Objecting to your neighbour's building permit: a step-by-step plan with sunlight data

10 min read
Axonometric drawing of two terraced houses side by side, on the left the existing situation and on the right the proposed roof addition, with the cast shadow visible over the neighbours’ garden. A thin amber sun arc runs along the top.

An objection based on gut feeling rarely succeeds. This step-by-step plan shows how, within six weeks, you use 3DBAG, BAG and AHN4 to quantify exactly how many sun hours you lose — the evidence on which the District Court of The Hague ordered a roof addition demolished at 75 to 80% sunlight loss on 17 January 2024.

What is objecting to an environmental permit?

Objecting to an environmental permit is a formal administrative-law procedure in which you ask the municipality to reconsider its permit decision. You file an objection within six weeks of publication, based on concrete spatial grounds such as disproportionate sunlight loss, invasion of privacy or a departure from the zoning plan. Under article 7:1 of the General Administrative Law Act, the municipality must deal with your objection on its merits.

An objection based only on gut feeling is almost always declared unfounded. What the municipality and the court look for is quantifiable substantiation: exactly how many sun hours do you lose, on which days, at which measurement points? That is where a sunlight report comes in. According to the Council of State (Ootmarsum ruling, ECLI:NL:RVS:2013:191) a lack of a sunlight study can even annul a zoning plan entirely.

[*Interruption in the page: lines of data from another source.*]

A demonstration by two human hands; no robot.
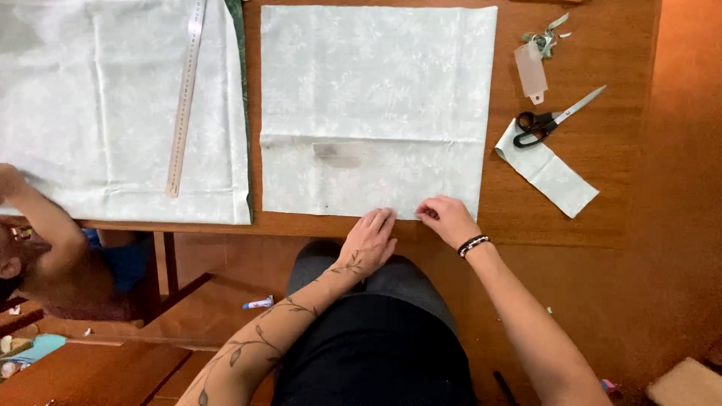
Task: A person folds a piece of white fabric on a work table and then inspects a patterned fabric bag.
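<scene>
**Pressing the near hem of a pale fabric panel**

Working at the near edge of a wooden table [571, 233], both hands meet a pale green fabric panel [376, 83] printed with a faint leaf pattern. The panel lies flat and squared near the middle of the table, its lower hem running along the table's front edge. The left hand [370, 239] rests palm down with fingers stretched out and close together, fingertips on the hem, gripping nothing. The right hand [450, 219], just beside it and wearing a beaded bracelet [474, 244] at the wrist, has its fingers curled in, pinching the same hem between thumb and fingertips. A small translucent rectangle [336, 151] lies on the panel above the hands.

To the left, apart from the panel, a larger cloth [113, 135] of the same colour covers the table, with a measuring tape [185, 98] lying lengthwise on it. Another person's arm [41, 218] reaches to that cloth's corner. To the right lie black-handled scissors [553, 119], their handles overlapping a fabric strip [553, 173], and beyond them a clear tag [531, 71] beside a few scraps.
</scene>
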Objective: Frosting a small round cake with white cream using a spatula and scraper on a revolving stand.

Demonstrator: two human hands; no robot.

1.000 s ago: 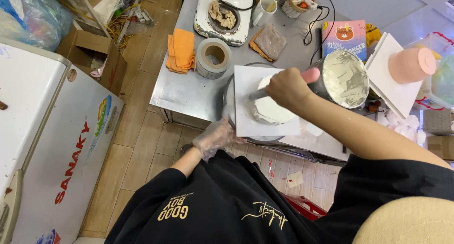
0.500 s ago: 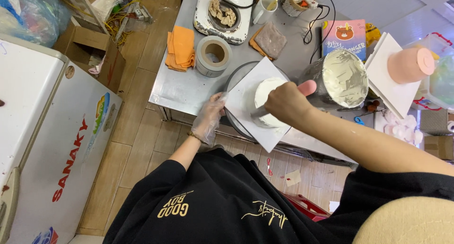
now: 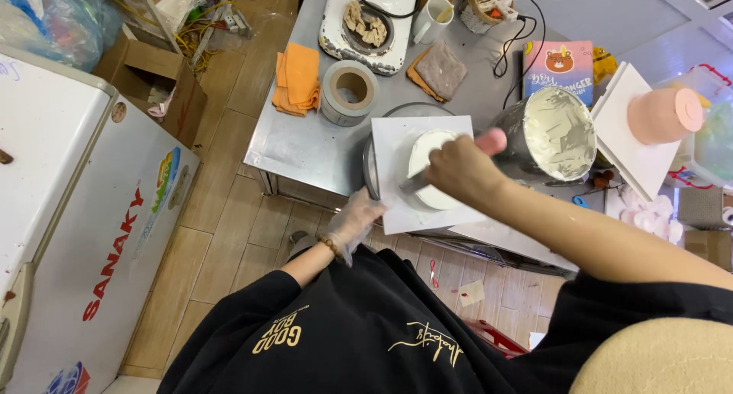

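One white cake [image 3: 431, 165] sits on one square white board [image 3: 397, 146] on a turntable [image 3: 416, 108] at the near edge of the steel table [image 3: 305, 146]. The right hand [image 3: 462, 169] is closed around one pink-handled spatula [image 3: 489, 140], its blade against the cake's near side. The gloved left hand [image 3: 355, 220] curls its fingers loosely at the board's near left corner. One cream-filled bowl [image 3: 557, 133] stands just right of the cake. Farther off lie one tape roll [image 3: 350, 91], one orange cloth [image 3: 298, 77] and one mug [image 3: 434, 17]; one pink cake [image 3: 664, 115] sits far right.

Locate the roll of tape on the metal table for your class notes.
In the head view, the roll of tape stands left of centre on the metal table, between the orange cloth and the white cake board.
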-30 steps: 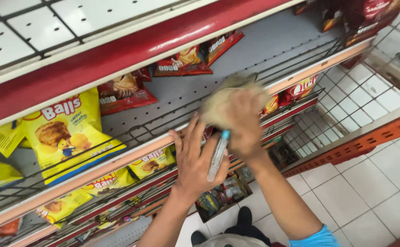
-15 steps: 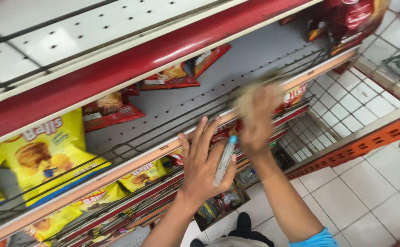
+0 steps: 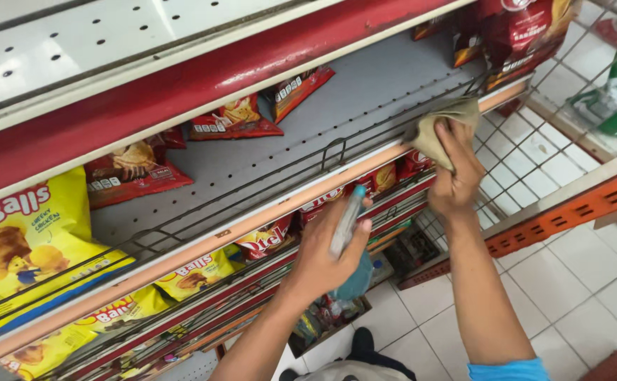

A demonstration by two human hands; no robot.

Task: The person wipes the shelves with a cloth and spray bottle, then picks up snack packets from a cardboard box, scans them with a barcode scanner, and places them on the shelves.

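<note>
My right hand (image 3: 456,176) presses a crumpled beige cloth (image 3: 439,127) against the front rail of a grey store shelf (image 3: 365,99), near its right end. My left hand (image 3: 326,257) is below the shelf's orange-pink front edge (image 3: 202,250), its fingers closed around a blue spray bottle (image 3: 347,243) whose body hangs under the palm. Red snack bags (image 3: 234,120) lie at the back of the shelf.
Yellow snack bags (image 3: 29,243) fill the shelf's left part, with more bags on the lower shelves (image 3: 195,271). A red shelf edge (image 3: 202,77) runs above. Dark red bags (image 3: 520,35) sit at the upper right, beside a wire rack (image 3: 534,155) and an orange beam (image 3: 569,208). White tiled floor (image 3: 590,303) lies below.
My right hand has slid the cloth rightward along the shelf's front rail. My left hand with the bottle stays below the edge. The view has shifted so the shelf appears further left.
</note>
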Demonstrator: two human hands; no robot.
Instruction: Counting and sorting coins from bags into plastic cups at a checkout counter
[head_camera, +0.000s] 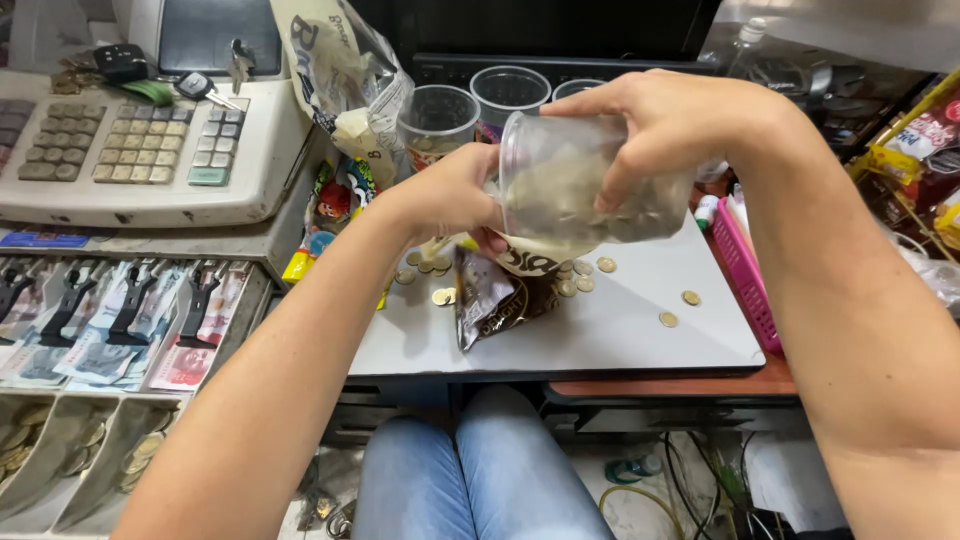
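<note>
My right hand (670, 125) grips a clear plastic cup (575, 185) tipped on its side, with many coins inside. The cup's mouth faces left toward my left hand (455, 195), which is cupped at the rim and pinches the top of a brown and cream foil bag (495, 290). The bag hangs down onto a grey flat surface (620, 330). Several loose coins (668, 319) lie on that surface around and to the right of the bag.
A cash register (140, 150) with keys on top sits at the left, its open drawer (100, 330) holding banknotes and coin trays. Empty clear cups (437, 115) stand behind. A pink basket (745, 275) is at the right. My knees show below.
</note>
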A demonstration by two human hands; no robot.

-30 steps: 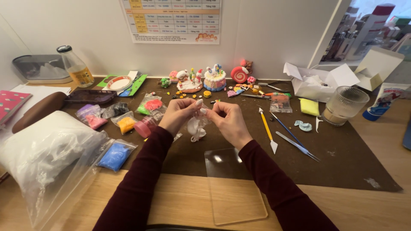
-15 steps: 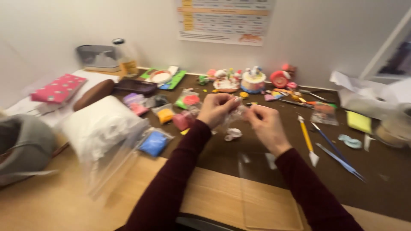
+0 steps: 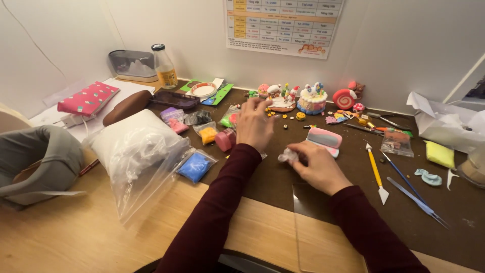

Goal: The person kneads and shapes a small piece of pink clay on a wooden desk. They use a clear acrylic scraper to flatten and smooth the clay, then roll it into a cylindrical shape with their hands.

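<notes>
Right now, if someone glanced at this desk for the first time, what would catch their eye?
Probably the row of small colourful clay figures, above all the clay cake, along the back of the dark mat. Next, the two hands at centre: the right hand pinches a crumpled clear plastic wrapper, while the left hand reaches toward the figures. At left lies a big clear bag of white clay, with small bags of coloured clay beside it.

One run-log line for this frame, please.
left hand: raised, open, over small clay bags | right hand: pinching crumpled clear plastic wrapper | surface: brown mat
</notes>
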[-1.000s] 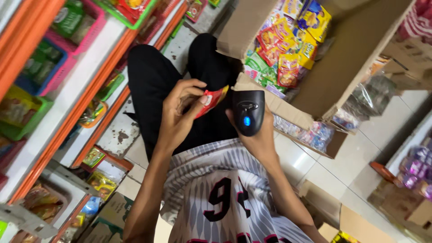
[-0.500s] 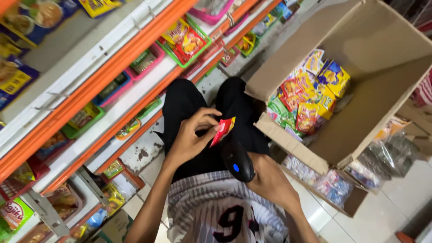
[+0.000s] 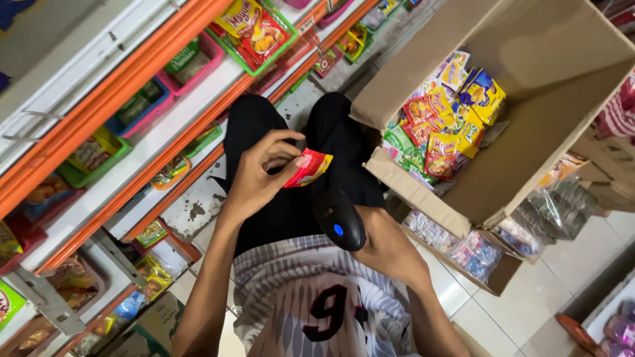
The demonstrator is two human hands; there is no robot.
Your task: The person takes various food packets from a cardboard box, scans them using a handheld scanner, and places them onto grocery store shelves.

Who is across the table from you — and why it matters

There are three parties: you as the interested party, your neighbours as the permit holder, and the municipality as the permit issuer. In the objection phase the municipality handles your objection itself. That means the same officials who granted the permit also have to reconsider it. They approach this professionally, but often see your objection as criticism of their earlier work.

According to the Council of State (Almelo, 18 January 2023, ECLI:NL:RVS:2023:172) the municipality can only be overruled if the sunlight study is demonstrably incorrect or if a weighty interest was left out of account. So your objection must not merely complain, but show why the original assessment framework was incomplete. A sunlight report delivers exactly that evidence: new facts that the municipal executive could not reasonably ignore.

The six-week deadline: how to calculate your cut-off date

The six-week deadline starts on the day after the environmental permit is published in the municipal gazette or on the national site officielebekendmakingen.nl. Publication on Thursday 23 April means you must file your objection by Thursday 4 June at the latest. You can send your objection by post (the postmark date counts) or digitally via the municipality’s online desk, if available.

Important: the deadline is hard. Under article 6:7 Awb an objection that arrives one day later is in principle inadmissible, even if you are entirely right on the merits. The exception — an excusable exceedance of the deadline — is rarely granted. Plan backwards from the publication date and set aside at least two weeks to prepare your substantiation.

At the same time, check your municipal standard. The Hague, Rotterdam, Eindhoven and Krimpen aan den IJssel each have their own assessment framework that departs from the standard TNO norm. The The Hague standard, for example, requires at least two sun hours on the façade from 19 February to 21 October, measured at 75 cm height in the middle of the façade, plus an additional rule that a roof addition may not reduce a neighbour’s sunlight duration by more than 50%.

Step-by-step plan: from publication to filed objection

The steps below can be carried out within six weeks without having to engage a lawyer. A lawyer is advisable once it moves to appeal or further appeal, but is not necessary in the objection phase.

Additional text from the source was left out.